### WHAT TO WORK ON
What you should write out is every line from the one containing "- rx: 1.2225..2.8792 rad" to the end of the data, exactly and with nothing else.
★ ★ ★ ★ ★ ★ ★
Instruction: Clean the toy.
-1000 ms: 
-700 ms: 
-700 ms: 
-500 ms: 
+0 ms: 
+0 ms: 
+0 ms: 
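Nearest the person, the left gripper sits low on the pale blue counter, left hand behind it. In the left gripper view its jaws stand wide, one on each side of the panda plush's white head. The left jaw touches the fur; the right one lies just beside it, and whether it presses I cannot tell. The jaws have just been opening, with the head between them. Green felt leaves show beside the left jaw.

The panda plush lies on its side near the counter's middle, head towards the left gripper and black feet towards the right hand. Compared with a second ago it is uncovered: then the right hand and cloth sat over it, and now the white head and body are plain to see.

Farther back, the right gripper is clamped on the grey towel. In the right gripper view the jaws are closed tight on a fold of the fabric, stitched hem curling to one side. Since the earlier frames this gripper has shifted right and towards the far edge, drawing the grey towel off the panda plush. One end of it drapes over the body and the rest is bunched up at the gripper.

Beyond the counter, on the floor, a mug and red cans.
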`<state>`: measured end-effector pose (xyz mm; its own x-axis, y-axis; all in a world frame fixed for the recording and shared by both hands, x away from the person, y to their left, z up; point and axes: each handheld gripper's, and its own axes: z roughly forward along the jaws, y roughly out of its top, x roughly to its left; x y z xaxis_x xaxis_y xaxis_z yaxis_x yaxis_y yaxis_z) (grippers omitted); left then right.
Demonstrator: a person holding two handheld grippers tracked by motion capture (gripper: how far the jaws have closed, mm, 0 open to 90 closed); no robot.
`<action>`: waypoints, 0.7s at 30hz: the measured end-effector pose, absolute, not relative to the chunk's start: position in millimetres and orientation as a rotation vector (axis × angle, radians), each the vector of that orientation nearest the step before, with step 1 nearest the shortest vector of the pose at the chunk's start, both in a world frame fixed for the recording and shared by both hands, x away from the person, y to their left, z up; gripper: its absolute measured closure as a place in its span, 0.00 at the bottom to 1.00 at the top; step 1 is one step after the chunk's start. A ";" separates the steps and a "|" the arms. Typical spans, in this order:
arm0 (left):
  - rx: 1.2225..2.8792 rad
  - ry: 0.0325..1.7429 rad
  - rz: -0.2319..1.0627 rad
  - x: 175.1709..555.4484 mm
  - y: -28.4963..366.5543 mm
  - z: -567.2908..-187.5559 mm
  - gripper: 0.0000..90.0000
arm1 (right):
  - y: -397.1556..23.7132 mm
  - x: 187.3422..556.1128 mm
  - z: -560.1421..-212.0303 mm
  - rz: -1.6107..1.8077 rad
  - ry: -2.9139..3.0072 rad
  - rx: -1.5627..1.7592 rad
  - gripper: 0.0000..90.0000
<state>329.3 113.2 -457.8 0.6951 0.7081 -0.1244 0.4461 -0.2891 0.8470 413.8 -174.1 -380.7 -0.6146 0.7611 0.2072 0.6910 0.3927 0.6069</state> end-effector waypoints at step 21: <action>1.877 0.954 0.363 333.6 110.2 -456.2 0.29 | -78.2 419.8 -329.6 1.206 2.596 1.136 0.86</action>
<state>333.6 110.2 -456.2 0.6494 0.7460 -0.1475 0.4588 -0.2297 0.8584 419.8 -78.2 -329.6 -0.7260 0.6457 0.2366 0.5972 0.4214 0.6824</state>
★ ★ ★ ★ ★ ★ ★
### ANSWER BELOW
  - rx: 1.2225..2.8792 rad
  - ry: 0.0325..1.7429 rad
  - rz: -0.2319..1.0627 rad
  - x: 175.1709..555.4484 mm
  - y: -28.4963..366.5543 mm
  - z: -567.2908..-187.5559 mm
  - gripper: 0.0000..90.0000
arm1 (right):
  - y: -397.1556..23.7132 mm
  - x: 187.3422..556.1128 mm
  - z: -560.1421..-212.0303 mm
  - rz: -1.6107..1.8077 rad
  - ry: -2.9139..3.0072 rad
  - rx: -1.5627..1.7592 rad
  - gripper: 0.0000..90.0000
<state>329.3 113.2 -457.8 0.6951 0.7081 -0.1244 0.4461 -0.2891 0.8470 413.8 -174.1 -380.7 -0.6146 0.7611 0.2072 0.6910 0.3927 0.6069</state> end-effector waypoints at step 21: <action>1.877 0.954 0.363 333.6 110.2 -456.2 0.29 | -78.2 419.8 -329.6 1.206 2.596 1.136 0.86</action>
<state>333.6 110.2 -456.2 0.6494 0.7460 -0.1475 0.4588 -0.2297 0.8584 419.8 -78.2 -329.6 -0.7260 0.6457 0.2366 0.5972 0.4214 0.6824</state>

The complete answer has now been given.